What is expected - Below is a listing; retype exactly the lines between the one containing "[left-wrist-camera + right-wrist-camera" and the one containing "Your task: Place", inclusive, minus the pictures.
=== Begin Enclosure ===
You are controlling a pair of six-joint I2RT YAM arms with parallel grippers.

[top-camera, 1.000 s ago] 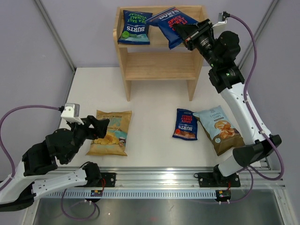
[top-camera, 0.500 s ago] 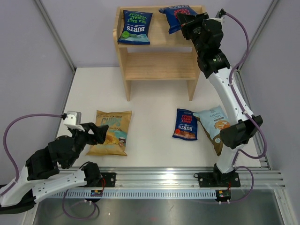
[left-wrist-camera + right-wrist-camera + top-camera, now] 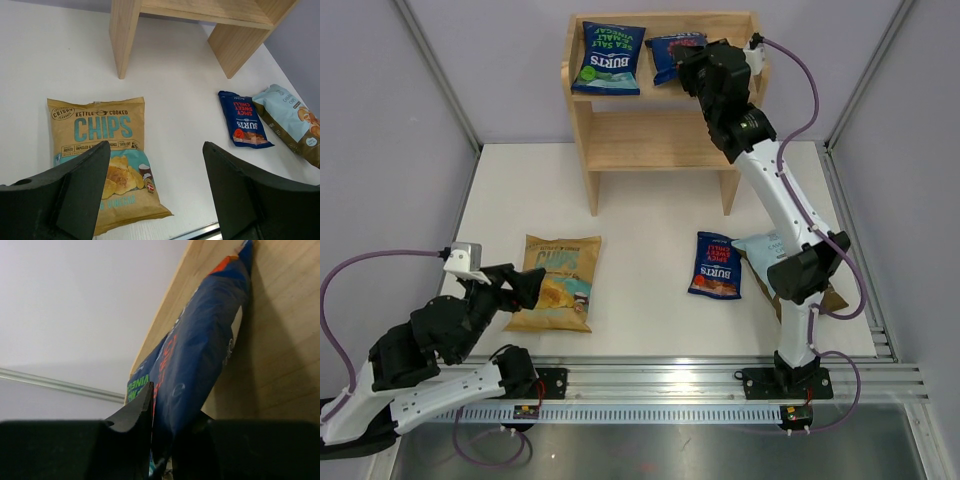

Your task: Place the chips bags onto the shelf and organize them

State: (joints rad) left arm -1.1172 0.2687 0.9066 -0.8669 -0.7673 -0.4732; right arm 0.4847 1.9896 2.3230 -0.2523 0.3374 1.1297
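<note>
Change: the right gripper (image 3: 692,68) has swung left along the top tier of the shelf (image 3: 582,120); a second ago the red-lettered Burts bag (image 3: 670,52) hung tilted over the tier's right end, now it sits squarer and just beside the green-lettered Burts bag (image 3: 610,58)
Meaning for the task: the second bag looks nearly placed, in line with the first; letting go appears to be what is left of this step; whether the bag already lies flat on the wood cannot be told
Right hand: pressed onto the red-lettered Burts bag, pinching its near edge between both fingers
Left hand: the left gripper (image 3: 156,150) is spread wide and holds nothing; it has stayed low over the table (image 3: 640,210), near the tan CHIPS bag (image 3: 100,125)
Still to shelve: the tan CHIPS bag; the third Burts bag (image 3: 715,265); the light-blue-and-brown bag (image 3: 287,117) touching its right side; all flat on the table
Top view only: both shelved bags side by side; the right arm's elbow lies over part of the light-blue-and-brown bag
Right wrist view only: the pinch itself, hidden from above by the wrist; the bag seen edge-on, its far end against the wood
Left wrist view only: the light-blue-and-brown bag uncovered; the CHIPS lettering readable between the open fingers
</note>
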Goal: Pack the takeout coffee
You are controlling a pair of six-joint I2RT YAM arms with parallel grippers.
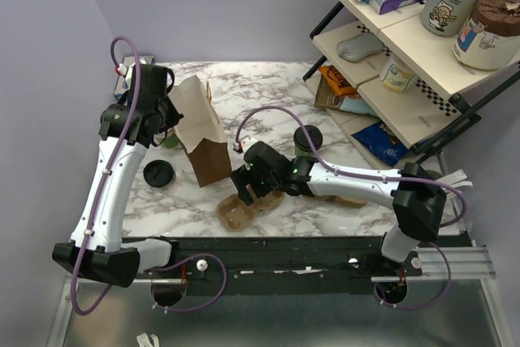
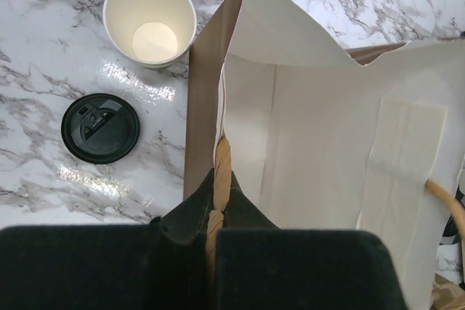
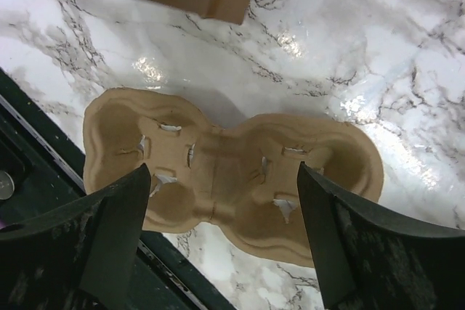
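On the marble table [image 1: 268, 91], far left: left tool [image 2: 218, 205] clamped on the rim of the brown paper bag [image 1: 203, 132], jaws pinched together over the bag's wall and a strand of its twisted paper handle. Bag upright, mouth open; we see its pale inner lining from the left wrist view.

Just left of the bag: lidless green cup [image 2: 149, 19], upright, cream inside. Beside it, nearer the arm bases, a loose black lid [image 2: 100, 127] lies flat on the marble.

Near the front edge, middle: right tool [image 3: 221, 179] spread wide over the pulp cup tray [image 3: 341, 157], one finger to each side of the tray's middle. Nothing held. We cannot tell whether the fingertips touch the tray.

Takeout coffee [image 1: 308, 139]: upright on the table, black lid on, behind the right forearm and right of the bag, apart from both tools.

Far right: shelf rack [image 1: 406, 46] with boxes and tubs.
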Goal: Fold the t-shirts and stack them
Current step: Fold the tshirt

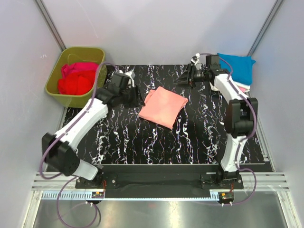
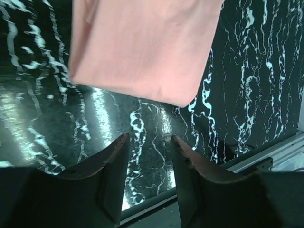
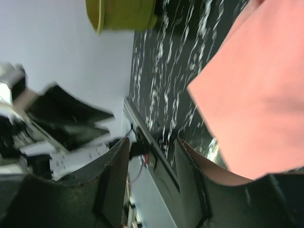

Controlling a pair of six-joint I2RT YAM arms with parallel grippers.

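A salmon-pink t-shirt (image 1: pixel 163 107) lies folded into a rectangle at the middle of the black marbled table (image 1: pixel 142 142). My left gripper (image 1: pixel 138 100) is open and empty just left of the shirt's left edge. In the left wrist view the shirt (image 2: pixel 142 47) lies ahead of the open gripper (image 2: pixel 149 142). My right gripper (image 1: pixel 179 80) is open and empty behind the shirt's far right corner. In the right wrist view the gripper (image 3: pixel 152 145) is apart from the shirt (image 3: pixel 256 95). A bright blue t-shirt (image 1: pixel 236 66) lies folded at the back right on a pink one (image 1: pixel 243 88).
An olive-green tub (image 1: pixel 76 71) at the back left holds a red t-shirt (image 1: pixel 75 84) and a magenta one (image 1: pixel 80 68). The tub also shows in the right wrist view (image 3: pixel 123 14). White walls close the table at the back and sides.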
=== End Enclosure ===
Finished task -
[left-wrist-camera + right-wrist-camera + top-camera, now] 

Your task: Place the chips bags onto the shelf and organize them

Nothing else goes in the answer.